→ What the task asks
Scan the lines below for "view"; report the number of lines that contain it, and only that.

→ Data section
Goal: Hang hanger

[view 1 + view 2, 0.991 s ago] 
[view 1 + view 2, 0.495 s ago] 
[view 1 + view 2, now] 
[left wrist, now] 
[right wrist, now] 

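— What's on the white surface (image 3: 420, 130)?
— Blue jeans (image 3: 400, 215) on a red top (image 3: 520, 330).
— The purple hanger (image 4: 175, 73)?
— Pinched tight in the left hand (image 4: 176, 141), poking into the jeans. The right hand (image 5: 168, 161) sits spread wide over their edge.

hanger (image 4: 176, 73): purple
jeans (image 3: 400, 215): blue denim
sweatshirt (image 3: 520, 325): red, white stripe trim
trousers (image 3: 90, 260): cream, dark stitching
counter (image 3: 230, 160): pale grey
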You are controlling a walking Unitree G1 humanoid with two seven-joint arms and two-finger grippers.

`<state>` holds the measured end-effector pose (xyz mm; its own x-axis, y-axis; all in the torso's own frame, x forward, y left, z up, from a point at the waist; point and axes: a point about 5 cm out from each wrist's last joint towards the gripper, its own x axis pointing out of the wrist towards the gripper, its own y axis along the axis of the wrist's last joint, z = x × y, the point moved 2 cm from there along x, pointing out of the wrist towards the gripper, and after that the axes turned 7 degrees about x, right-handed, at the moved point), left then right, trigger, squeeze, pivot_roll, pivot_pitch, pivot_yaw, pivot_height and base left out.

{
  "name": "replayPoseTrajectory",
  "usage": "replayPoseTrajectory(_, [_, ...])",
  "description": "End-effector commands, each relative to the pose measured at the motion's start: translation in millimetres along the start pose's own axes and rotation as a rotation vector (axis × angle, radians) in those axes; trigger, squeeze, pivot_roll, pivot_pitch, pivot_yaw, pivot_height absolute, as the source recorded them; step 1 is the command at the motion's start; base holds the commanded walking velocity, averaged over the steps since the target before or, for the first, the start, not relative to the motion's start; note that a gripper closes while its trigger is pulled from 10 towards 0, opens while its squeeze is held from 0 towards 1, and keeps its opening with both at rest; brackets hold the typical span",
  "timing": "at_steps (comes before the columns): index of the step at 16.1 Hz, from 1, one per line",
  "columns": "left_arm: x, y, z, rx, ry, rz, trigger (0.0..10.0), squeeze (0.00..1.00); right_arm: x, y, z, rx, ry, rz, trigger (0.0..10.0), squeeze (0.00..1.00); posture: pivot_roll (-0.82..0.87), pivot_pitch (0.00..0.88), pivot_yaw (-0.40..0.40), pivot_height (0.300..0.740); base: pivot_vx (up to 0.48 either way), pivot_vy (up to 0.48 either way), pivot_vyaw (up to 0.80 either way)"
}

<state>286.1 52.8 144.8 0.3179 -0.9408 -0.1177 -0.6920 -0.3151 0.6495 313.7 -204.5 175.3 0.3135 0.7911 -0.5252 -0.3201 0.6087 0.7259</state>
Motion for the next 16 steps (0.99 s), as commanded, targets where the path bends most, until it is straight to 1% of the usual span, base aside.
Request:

→ Response to the exercise
3